WHAT NEEDS TO BE DONE -> Return, unchanged and with no pictures, the lines below from the very first through the one that contains "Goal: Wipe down".

[Stored items from a collection]
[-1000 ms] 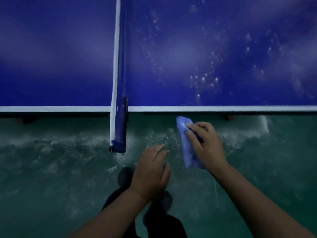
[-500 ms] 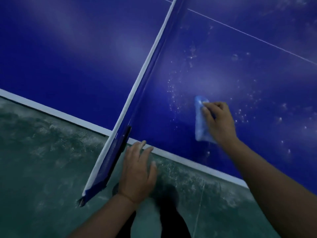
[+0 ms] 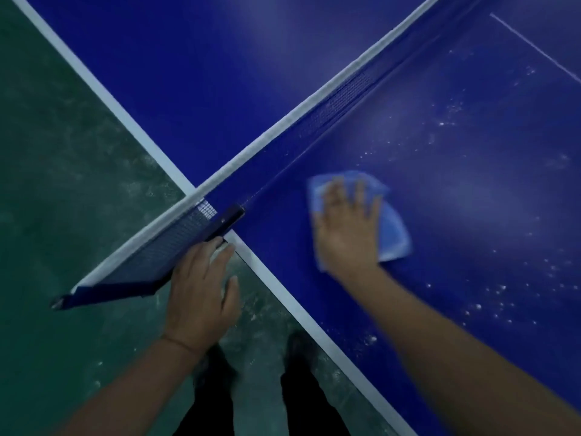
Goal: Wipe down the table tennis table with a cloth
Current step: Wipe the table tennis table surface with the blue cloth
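Green flooring (image 3: pixel 69 215) borders a blue tabletop (image 3: pixel 471 190), seen from the head camera, with a net (image 3: pixel 283 127) running across it and a white edge line (image 3: pixel 283 287) along the near side. White specks dot the half to the right of the net, so that area likely needs wiping. The right hand (image 3: pixel 347 228) lies flat with fingers spread on a light blue cloth (image 3: pixel 394 231), pressing it onto the tabletop near the net, probably to cover more surface per stroke. The left hand (image 3: pixel 201 297) is open, its fingertips at the tabletop's edge beside the net clamp (image 3: pixel 224 223), seemingly as a brace while leaning over.
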Motion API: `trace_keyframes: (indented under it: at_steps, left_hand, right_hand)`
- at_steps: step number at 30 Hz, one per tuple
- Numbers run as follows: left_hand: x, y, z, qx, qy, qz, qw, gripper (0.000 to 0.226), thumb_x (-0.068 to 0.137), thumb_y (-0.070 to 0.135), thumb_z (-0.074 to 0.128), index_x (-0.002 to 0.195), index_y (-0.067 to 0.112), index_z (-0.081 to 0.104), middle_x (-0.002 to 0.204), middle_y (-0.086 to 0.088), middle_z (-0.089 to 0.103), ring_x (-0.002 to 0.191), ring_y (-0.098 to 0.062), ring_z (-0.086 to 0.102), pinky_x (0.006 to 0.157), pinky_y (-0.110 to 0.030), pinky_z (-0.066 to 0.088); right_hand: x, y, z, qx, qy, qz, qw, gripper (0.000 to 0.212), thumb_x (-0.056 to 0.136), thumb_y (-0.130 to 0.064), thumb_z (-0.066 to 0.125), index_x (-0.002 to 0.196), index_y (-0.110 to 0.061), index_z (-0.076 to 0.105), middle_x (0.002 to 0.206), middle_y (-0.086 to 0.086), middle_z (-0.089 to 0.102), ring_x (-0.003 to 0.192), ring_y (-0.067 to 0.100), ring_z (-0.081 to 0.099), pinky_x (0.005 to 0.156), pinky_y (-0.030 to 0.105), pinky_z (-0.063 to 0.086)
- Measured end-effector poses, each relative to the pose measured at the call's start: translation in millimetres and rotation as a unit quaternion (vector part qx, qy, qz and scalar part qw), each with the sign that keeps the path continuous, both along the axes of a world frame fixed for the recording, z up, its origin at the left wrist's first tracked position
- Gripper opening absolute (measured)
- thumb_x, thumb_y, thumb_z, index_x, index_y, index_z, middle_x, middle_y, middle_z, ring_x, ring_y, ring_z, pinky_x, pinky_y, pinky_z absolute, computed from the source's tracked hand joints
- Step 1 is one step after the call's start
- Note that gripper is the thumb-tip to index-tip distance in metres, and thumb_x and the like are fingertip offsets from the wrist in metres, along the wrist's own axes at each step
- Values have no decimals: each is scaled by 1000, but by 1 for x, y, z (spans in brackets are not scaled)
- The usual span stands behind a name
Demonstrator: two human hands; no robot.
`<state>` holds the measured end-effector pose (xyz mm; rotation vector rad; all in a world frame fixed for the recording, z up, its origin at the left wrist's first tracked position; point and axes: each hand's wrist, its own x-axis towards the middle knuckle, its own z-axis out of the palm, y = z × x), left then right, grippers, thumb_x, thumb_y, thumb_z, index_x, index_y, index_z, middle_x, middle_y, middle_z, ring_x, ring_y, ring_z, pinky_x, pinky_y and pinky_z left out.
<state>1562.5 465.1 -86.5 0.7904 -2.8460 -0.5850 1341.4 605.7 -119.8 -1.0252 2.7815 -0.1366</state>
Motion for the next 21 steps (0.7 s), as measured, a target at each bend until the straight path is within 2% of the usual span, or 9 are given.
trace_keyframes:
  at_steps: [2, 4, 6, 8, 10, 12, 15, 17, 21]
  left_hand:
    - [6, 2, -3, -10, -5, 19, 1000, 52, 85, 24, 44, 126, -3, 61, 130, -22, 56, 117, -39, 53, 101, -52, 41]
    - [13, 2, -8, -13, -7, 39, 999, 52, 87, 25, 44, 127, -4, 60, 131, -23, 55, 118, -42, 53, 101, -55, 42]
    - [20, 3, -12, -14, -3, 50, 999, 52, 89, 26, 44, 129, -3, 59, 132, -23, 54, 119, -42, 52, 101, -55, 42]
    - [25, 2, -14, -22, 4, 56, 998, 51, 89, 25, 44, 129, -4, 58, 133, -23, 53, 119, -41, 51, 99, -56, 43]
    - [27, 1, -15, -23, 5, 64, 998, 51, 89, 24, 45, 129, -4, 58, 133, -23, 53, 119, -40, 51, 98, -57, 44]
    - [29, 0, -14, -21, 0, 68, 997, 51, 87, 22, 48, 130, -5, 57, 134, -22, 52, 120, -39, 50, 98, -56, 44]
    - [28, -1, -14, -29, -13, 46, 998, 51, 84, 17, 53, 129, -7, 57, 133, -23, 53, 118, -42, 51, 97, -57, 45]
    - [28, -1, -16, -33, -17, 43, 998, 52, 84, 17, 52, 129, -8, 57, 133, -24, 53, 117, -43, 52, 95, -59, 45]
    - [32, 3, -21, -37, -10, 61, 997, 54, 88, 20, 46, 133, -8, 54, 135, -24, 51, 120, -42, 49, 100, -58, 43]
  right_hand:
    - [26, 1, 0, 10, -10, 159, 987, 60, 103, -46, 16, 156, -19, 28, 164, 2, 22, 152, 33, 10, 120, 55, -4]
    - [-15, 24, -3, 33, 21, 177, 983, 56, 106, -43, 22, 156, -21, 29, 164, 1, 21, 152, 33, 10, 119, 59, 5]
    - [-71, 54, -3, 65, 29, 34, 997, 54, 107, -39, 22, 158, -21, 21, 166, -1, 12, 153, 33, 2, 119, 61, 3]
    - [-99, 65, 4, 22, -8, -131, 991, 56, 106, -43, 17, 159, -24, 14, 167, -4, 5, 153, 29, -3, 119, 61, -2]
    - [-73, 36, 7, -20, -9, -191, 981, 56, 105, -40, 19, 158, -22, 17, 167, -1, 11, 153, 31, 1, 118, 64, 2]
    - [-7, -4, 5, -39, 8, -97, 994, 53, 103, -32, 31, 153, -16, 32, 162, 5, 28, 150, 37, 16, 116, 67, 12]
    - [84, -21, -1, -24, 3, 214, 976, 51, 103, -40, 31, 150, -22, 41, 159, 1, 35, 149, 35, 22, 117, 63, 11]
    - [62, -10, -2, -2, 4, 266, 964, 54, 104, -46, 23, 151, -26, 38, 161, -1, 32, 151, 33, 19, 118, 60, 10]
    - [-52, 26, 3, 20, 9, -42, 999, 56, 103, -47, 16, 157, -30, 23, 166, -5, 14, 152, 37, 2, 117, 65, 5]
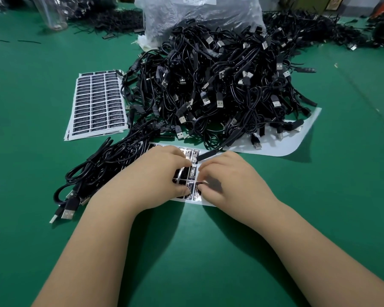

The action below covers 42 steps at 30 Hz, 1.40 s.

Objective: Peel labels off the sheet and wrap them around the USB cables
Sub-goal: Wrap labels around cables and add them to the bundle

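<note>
Bright overhead light; glare on label sheet (190, 171); wide-angle edge distortion.

assembly workshop: heaped usb cables (220, 85) and label sheets (98, 105) on green bench (31, 151).
</note>
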Each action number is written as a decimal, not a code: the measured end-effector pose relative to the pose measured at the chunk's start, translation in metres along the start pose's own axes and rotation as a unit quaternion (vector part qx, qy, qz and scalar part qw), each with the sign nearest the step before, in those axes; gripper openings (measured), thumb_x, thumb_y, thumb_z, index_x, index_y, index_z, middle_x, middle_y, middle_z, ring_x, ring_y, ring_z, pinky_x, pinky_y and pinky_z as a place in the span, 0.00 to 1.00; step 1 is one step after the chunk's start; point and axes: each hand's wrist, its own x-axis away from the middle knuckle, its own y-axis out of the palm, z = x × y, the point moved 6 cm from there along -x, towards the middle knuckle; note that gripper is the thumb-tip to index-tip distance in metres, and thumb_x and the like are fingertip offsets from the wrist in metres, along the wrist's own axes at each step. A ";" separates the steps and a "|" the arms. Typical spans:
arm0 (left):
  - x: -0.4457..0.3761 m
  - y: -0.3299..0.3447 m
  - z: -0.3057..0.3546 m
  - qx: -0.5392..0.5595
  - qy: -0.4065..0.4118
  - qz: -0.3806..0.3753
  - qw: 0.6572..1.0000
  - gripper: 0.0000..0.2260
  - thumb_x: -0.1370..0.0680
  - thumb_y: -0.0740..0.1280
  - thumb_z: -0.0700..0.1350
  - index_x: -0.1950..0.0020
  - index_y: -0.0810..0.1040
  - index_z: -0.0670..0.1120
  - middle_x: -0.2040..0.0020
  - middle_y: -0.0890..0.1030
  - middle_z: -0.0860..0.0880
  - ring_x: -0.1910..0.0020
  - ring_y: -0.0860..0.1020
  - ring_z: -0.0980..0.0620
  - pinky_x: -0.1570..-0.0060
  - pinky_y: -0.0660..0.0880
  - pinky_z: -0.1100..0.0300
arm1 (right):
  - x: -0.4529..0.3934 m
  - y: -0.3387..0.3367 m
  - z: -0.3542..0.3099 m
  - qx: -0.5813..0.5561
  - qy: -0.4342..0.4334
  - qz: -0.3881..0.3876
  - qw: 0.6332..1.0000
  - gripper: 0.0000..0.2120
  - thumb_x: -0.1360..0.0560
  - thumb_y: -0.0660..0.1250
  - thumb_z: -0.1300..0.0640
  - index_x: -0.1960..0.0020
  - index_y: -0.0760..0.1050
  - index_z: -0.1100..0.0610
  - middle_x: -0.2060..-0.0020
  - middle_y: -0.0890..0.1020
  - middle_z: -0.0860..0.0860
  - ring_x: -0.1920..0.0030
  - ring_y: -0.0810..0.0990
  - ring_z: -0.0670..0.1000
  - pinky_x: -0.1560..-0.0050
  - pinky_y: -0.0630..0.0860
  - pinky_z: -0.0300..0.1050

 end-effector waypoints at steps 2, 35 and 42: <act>0.000 0.000 0.000 0.002 0.000 0.001 1.000 0.27 0.25 0.69 0.54 0.27 0.67 0.54 0.30 0.67 0.56 0.31 0.62 0.54 0.35 0.58 0.63 | 0.000 0.001 0.002 0.002 -0.004 -0.002 1.000 0.12 0.25 0.67 0.54 0.44 0.81 0.56 0.46 0.80 0.48 0.45 0.72 0.53 0.41 0.67 0.44; 0.002 -0.023 0.001 0.425 -0.043 0.375 0.823 0.04 0.22 0.64 0.47 0.54 0.78 0.55 0.55 0.82 0.59 0.55 0.79 0.62 0.56 0.75 0.70 | 0.000 -0.017 0.066 -0.861 0.144 0.110 0.475 0.14 0.48 0.81 0.49 0.67 0.82 0.52 0.57 0.84 0.51 0.62 0.79 0.49 0.56 0.77 0.43; 0.005 -0.026 -0.015 0.740 -0.041 0.366 0.562 0.11 0.17 0.55 0.47 0.54 0.73 0.45 0.66 0.81 0.49 0.68 0.79 0.52 0.65 0.79 0.58 | -0.002 -0.021 0.050 -0.871 0.064 0.042 0.485 0.12 0.45 0.82 0.54 0.66 0.82 0.52 0.62 0.82 0.47 0.67 0.77 0.45 0.68 0.75 0.37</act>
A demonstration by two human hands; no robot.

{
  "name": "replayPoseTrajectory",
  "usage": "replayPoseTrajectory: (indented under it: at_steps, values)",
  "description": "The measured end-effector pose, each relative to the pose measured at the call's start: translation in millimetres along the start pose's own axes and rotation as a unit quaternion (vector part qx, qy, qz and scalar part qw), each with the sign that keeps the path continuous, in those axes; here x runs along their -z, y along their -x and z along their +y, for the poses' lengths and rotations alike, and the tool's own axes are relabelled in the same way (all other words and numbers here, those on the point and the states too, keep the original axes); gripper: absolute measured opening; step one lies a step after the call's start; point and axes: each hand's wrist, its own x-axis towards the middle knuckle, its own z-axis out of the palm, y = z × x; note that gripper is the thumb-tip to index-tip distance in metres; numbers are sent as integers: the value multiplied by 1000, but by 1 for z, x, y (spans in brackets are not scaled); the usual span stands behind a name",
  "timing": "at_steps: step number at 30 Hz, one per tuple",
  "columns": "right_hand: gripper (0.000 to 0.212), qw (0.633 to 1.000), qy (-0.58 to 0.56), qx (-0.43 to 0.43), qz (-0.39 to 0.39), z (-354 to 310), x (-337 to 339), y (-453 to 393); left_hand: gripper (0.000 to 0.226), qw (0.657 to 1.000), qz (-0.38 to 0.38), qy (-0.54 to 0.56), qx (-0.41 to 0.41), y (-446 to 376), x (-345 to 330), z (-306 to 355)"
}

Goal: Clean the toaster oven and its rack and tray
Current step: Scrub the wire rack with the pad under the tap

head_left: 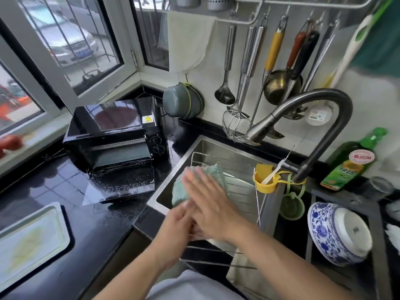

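Observation:
A black toaster oven (112, 135) stands on the dark counter with its glass door (121, 182) folded down and wet. The wire rack (240, 189) is held tilted over the steel sink (229, 152). My left hand (179, 221) grips the rack's near edge. My right hand (205, 198) lies flat, fingers straight, pressing a green-blue cloth (214, 172) against the rack. A pale tray (32, 237) lies on the counter at the lower left.
A curved faucet (313, 109) arches over the sink. A yellow holder (266, 178) hangs by it. A green bottle (350, 163) stands at the right, a blue-and-white bowl (337, 232) leans in a drying rack. Utensils (251, 61) hang on the wall.

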Motion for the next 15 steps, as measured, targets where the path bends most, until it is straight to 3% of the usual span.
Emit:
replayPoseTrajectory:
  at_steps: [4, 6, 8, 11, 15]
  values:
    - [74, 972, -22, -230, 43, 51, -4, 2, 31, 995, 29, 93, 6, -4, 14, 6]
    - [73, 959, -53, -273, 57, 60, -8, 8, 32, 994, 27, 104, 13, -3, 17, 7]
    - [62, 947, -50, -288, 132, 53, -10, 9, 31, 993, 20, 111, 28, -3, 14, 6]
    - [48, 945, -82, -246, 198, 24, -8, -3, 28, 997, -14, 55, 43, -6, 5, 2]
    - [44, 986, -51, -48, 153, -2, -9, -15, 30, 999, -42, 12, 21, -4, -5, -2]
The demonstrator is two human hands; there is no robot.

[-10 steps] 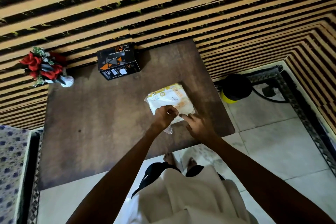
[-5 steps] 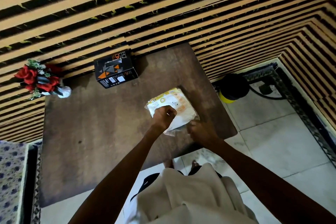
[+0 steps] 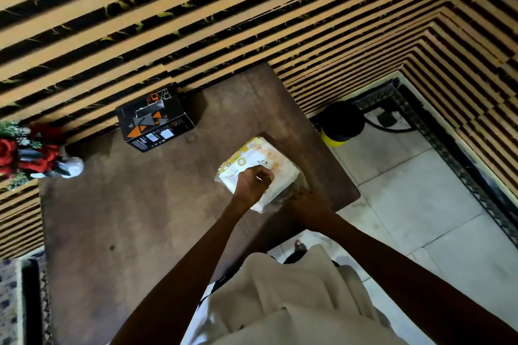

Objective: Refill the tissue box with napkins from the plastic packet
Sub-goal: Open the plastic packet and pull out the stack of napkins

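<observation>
A white and yellow plastic packet of napkins lies on the dark wooden table near its right edge. My left hand rests on top of the packet, fingers closed on its plastic. My right hand grips the packet's clear plastic end at the near right corner. A black tissue box with orange triangles stands at the table's back edge against the wall, apart from both hands.
A vase of red flowers stands at the table's back left corner. A black and yellow round container sits on the tiled floor right of the table. A slatted wall runs behind. A patterned cushion lies at the left edge.
My right hand has slid from the packet's top to its near right plastic end. My left hand stays closed on the packet. The packet's clear end has pulled out toward me.
</observation>
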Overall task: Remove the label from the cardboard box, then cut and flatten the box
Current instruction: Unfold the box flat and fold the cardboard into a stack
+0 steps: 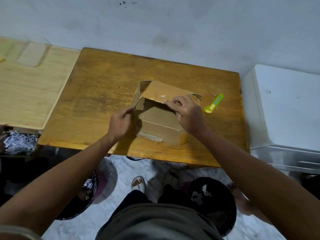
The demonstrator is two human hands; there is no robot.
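Observation:
A brown cardboard box [161, 123] lies on the wooden table [97, 87], its flaps spread and its inside open towards me. My left hand [121, 122] pinches the edge of the left side flap. My right hand [187, 111] grips the near edge of the top panel, which carries a small white scrap of label. A green and yellow utility knife [213, 103] rests on the table to the right of the box, apart from both hands.
A pale wooden tray [29, 94] adjoins the table on the left, a white cabinet [285, 108] on the right. Below the table stand a black mesh bin [216, 205] with paper scraps, another bin [90, 189] at left, and shredded paper [19, 142].

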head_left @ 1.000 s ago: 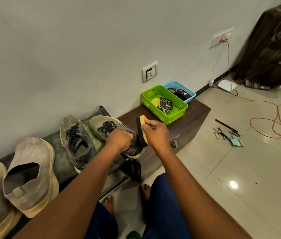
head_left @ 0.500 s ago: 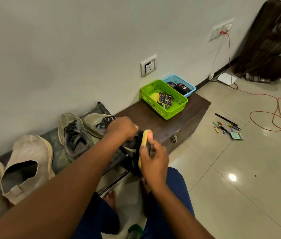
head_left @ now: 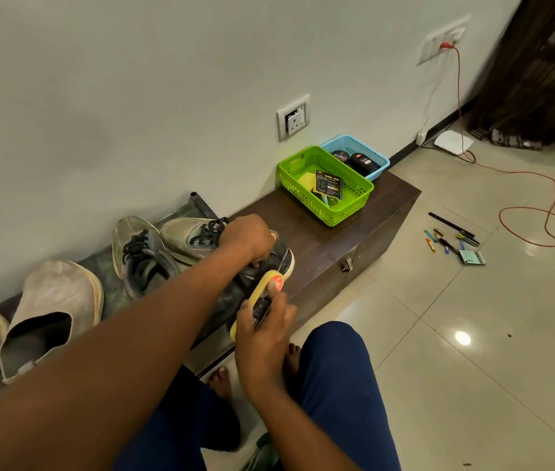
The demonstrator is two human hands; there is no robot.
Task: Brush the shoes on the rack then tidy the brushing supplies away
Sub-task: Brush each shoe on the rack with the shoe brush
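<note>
My left hand grips the heel end of a grey laced sneaker, which lies on its side on the rack. My right hand holds a yellow-backed shoe brush against the sneaker's near side, by the sole. Its bristles are mostly hidden by my fingers. A second grey sneaker lies beside it to the left. Two beige slip-on shoes sit further left on the rack.
A green basket with a packet and a blue basket with polish tins stand on a dark wooden chest. Pens and small items lie on the tiled floor, with an orange cable beyond. My knees and bare feet are below.
My right hand has brought the brush down from the sneaker's heel end to its near side. My left hand has shifted its hold a little along the shoe. The view has moved slightly.
</note>
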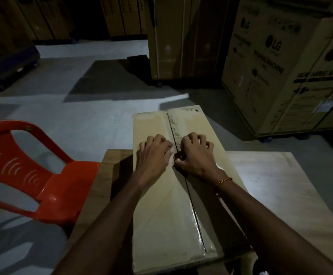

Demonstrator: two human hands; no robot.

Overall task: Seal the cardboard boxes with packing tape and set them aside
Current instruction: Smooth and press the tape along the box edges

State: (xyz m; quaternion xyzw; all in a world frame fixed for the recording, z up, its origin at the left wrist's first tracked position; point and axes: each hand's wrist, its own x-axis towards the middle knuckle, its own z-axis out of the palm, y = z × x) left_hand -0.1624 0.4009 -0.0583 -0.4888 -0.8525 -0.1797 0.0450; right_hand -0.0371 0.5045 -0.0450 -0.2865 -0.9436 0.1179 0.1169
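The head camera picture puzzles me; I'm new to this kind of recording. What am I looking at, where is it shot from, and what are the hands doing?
There is no machine here: a person wears one camera on the head, looking forward and down at their own arms. Both hands rest on a long cardboard box lying on a wooden table. The left hand and right hand sit either side of the seam between the top flaps, fingers curled, pressing on the flaps; neither holds a tool. No tape roll shows. A red plastic chair stands to the left, and large washing-machine cartons stand on the floor behind.
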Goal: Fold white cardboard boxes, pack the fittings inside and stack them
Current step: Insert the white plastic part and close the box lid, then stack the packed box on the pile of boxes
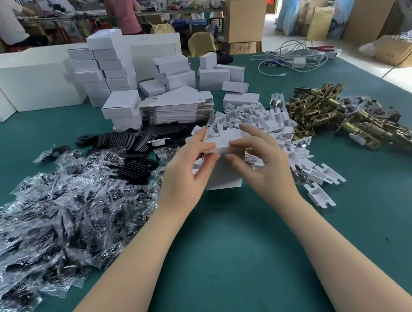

RESPONSE FOR THIS EXERCISE ->
[-1000 ms] 
[-500 ms] 
[+0 ms] 
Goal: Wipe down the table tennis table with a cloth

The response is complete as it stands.